## What to work on:
All lines of the following material must be written out exactly as they appear.

═══ Data to examine ═══

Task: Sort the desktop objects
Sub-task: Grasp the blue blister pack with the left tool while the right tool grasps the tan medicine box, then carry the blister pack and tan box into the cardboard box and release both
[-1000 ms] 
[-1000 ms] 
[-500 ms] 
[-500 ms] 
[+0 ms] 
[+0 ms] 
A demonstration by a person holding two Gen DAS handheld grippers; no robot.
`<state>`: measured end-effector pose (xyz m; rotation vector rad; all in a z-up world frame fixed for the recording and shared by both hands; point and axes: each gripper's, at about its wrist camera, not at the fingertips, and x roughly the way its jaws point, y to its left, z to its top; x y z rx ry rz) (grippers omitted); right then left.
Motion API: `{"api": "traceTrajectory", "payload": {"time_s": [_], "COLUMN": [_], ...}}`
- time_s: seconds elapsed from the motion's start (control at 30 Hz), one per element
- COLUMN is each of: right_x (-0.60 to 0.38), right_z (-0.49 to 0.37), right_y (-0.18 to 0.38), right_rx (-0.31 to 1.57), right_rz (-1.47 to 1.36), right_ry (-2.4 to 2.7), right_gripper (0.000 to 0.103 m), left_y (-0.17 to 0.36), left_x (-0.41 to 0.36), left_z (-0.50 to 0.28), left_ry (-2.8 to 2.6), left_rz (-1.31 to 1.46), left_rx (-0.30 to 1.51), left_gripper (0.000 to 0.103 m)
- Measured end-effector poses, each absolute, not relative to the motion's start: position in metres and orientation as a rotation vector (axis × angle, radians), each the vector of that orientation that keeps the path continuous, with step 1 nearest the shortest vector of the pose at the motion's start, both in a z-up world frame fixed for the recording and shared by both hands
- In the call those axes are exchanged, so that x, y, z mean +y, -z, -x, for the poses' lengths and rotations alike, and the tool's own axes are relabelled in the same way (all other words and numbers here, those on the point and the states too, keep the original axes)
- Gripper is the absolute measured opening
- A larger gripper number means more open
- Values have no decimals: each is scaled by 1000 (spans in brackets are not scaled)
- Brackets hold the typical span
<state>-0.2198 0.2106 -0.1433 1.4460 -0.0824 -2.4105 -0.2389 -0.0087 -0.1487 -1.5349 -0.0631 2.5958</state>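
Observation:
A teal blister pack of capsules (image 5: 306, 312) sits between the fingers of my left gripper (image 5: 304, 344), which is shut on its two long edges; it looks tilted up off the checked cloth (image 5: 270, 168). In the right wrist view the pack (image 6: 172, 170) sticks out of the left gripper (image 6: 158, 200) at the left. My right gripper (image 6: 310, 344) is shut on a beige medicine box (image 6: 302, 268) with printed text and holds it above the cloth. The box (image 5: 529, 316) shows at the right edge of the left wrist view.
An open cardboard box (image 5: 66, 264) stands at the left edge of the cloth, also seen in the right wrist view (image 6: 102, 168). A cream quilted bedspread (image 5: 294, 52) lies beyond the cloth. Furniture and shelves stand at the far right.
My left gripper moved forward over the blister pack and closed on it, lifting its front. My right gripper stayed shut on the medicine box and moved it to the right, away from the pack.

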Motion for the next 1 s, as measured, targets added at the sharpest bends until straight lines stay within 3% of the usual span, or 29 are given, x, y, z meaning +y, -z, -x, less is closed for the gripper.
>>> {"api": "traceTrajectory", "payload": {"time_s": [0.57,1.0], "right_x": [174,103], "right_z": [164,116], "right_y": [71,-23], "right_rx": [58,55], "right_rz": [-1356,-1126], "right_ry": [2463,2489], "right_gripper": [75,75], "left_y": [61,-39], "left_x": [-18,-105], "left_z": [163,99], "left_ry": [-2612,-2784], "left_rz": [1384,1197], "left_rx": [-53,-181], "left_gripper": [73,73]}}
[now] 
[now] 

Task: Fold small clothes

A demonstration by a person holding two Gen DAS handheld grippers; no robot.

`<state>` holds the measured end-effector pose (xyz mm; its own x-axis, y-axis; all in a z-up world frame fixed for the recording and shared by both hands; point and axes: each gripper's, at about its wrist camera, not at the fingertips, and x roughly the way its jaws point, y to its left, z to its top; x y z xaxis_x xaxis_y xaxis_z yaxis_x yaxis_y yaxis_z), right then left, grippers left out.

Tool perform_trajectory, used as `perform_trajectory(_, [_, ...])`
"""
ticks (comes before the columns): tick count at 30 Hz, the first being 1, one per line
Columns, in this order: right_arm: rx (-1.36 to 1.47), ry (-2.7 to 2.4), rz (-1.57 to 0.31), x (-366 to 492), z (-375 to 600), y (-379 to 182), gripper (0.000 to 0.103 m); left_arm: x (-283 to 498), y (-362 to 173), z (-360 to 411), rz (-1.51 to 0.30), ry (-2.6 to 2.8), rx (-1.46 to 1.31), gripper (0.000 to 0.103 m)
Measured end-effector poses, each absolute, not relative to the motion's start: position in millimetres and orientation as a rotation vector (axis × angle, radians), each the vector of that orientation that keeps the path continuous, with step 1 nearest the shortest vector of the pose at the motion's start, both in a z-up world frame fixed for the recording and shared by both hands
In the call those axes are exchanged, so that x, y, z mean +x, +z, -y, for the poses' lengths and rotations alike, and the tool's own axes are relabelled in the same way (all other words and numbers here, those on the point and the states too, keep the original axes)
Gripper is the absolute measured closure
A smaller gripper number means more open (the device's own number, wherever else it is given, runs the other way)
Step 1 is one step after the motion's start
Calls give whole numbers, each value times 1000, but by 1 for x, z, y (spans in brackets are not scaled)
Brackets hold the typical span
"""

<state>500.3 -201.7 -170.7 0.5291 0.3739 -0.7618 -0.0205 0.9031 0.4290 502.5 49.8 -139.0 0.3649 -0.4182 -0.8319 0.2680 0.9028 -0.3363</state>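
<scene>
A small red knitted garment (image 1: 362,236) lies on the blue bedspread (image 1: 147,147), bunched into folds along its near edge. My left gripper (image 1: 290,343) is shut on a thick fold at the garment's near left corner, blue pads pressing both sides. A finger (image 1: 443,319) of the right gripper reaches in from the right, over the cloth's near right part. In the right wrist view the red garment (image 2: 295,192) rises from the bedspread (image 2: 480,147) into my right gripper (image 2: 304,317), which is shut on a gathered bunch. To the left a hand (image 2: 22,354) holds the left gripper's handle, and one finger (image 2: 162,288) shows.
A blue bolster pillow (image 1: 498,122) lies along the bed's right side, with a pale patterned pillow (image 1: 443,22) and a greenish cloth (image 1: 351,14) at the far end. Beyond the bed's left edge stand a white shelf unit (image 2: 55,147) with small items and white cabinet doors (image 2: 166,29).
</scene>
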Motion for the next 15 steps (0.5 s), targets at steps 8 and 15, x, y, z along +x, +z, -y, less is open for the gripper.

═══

## Answer to this exercise:
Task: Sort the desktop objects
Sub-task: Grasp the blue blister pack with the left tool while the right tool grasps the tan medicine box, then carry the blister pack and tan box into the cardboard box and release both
[-1000 ms] 
[-1000 ms] 
[-500 ms] 
[-500 ms] 
[+0 ms] 
[+0 ms] 
A demonstration by a person holding two Gen DAS handheld grippers; no robot.
`<state>`: measured end-effector pose (xyz m; rotation vector rad; all in a z-up world frame fixed for the recording and shared by both hands; point and axes: each gripper's, at about its wrist camera, not at the fingertips, and x roughly the way its jaws point, y to its left, z to its top; x y z rx ry rz) (grippers omitted); right then left.
Motion API: `{"api": "traceTrajectory", "payload": {"time_s": [_], "COLUMN": [_], ...}}`
- time_s: seconds elapsed from the motion's start (control at 30 Hz), one per element
- COLUMN is each of: right_x (-0.60 to 0.38), right_z (-0.49 to 0.37), right_y (-0.18 to 0.38), right_rx (-0.31 to 1.57), right_rz (-1.47 to 1.36), right_ry (-2.4 to 2.7), right_gripper (0.000 to 0.103 m), left_y (-0.17 to 0.36), left_x (-0.41 to 0.36), left_z (-0.50 to 0.28), left_ry (-2.8 to 2.6), left_rz (-1.31 to 1.46), left_rx (-0.30 to 1.51), left_gripper (0.000 to 0.103 m)
- Measured end-effector poses, each absolute, not relative to the motion's start: position in metres and orientation as a rotation vector (axis × angle, radians), each the vector of that orientation that keeps the path continuous, with step 1 nearest the shortest vector of the pose at the motion's start, both in a z-up world frame fixed for the recording and shared by both hands
- In the call those axes are exchanged, so that x, y, z mean +y, -z, -x, for the poses' lengths and rotations alike, and the tool's own axes are relabelled in the same way (all other words and numbers here, those on the point and the states too, keep the original axes)
- Gripper is the absolute measured opening
- A larger gripper number means more open
- Values have no decimals: each is scaled by 1000 (spans in brackets are not scaled)
- Brackets hold the typical span
<state>-0.2198 0.2106 -0.1433 1.4460 -0.0824 -2.4105 -0.2389 -0.0087 -0.1487 -1.5349 -0.0631 2.5958</state>
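Observation:
A teal blister pack of capsules (image 5: 306, 312) sits between the fingers of my left gripper (image 5: 304, 344), which is shut on its two long edges; it looks tilted up off the checked cloth (image 5: 270, 168). In the right wrist view the pack (image 6: 172, 170) sticks out of the left gripper (image 6: 158, 200) at the left. My right gripper (image 6: 310, 344) is shut on a beige medicine box (image 6: 302, 268) with printed text and holds it above the cloth. The box (image 5: 529, 316) shows at the right edge of the left wrist view.
An open cardboard box (image 5: 66, 264) stands at the left edge of the cloth, also seen in the right wrist view (image 6: 102, 168). A cream quilted bedspread (image 5: 294, 52) lies beyond the cloth. Furniture and shelves stand at the far right.
My left gripper moved forward over the blister pack and closed on it, lifting its front. My right gripper stayed shut on the medicine box and moved it to the right, away from the pack.
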
Motion for the next 1 s, as measured, targets added at the sharpest bends until straight lines stay within 3% of the usual span, or 29 are given, x, y, z meaning +y, -z, -x, less is closed for the gripper.
>>> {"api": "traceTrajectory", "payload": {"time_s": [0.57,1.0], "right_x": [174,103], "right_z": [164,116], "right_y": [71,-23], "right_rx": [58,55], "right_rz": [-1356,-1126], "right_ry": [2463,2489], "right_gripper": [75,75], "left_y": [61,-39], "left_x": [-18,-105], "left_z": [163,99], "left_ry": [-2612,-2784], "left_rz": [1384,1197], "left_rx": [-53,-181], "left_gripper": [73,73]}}
[now] 
[now] 

Task: Fold small clothes

A demonstration by a person holding two Gen DAS handheld grippers; no robot.

`<state>` holds the measured end-effector pose (xyz mm; its own x-axis, y-axis; all in a z-up world frame fixed for the recording and shared by both hands; point and axes: each gripper's, at about its wrist camera, not at the fingertips, and x roughly the way its jaws point, y to its left, z to its top; x y z xaxis_x xaxis_y xaxis_z yaxis_x yaxis_y yaxis_z), right then left, grippers left out.

Tool perform_trajectory, used as `perform_trajectory(_, [_, ...])`
"""
ticks (comes before the columns): tick count at 30 Hz, the first being 1, one per line
Columns, in this order: right_arm: rx (-1.36 to 1.47), ry (-2.7 to 2.4), rz (-1.57 to 0.31), x (-366 to 492), z (-375 to 600), y (-379 to 182), gripper (0.000 to 0.103 m); left_arm: x (-283 to 498), y (-362 to 173), z (-360 to 411), rz (-1.51 to 0.30), ry (-2.6 to 2.8), rx (-1.46 to 1.31), gripper (0.000 to 0.103 m)
Measured end-effector poses, each absolute, not relative to the motion's start: position in millimetres and orientation as a rotation vector (axis × angle, radians), each the vector of that orientation that keeps the path continuous, with step 1 nearest the shortest vector of the pose at the motion's start, both in a z-up world frame fixed for the recording and shared by both hands
In the call those axes are exchanged, so that x, y, z mean +x, +z, -y, for the poses' lengths and rotations alike, and the tool's own axes are relabelled in the same way (all other words and numbers here, those on the point and the states too, keep the original axes)
Gripper is the absolute measured closure
A smaller gripper number means more open (the device's own number, wherever else it is given, runs the other way)
Step 1 is one step after the motion's start
Calls give whole numbers, each value times 1000, but by 1 for x, z, y (spans in brackets are not scaled)
Brackets hold the typical span
"""

<state>500.3 -201.7 -170.7 0.5291 0.3739 -0.7618 -0.0205 0.9031 0.4290 502.5 49.8 -139.0 0.3649 -0.4182 -0.8319 0.2680 0.9028 -0.3363</state>
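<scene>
A small red knitted garment (image 1: 362,236) lies on the blue bedspread (image 1: 147,147), bunched into folds along its near edge. My left gripper (image 1: 290,343) is shut on a thick fold at the garment's near left corner, blue pads pressing both sides. A finger (image 1: 443,319) of the right gripper reaches in from the right, over the cloth's near right part. In the right wrist view the red garment (image 2: 295,192) rises from the bedspread (image 2: 480,147) into my right gripper (image 2: 304,317), which is shut on a gathered bunch. To the left a hand (image 2: 22,354) holds the left gripper's handle, and one finger (image 2: 162,288) shows.
A blue bolster pillow (image 1: 498,122) lies along the bed's right side, with a pale patterned pillow (image 1: 443,22) and a greenish cloth (image 1: 351,14) at the far end. Beyond the bed's left edge stand a white shelf unit (image 2: 55,147) with small items and white cabinet doors (image 2: 166,29).
</scene>
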Motion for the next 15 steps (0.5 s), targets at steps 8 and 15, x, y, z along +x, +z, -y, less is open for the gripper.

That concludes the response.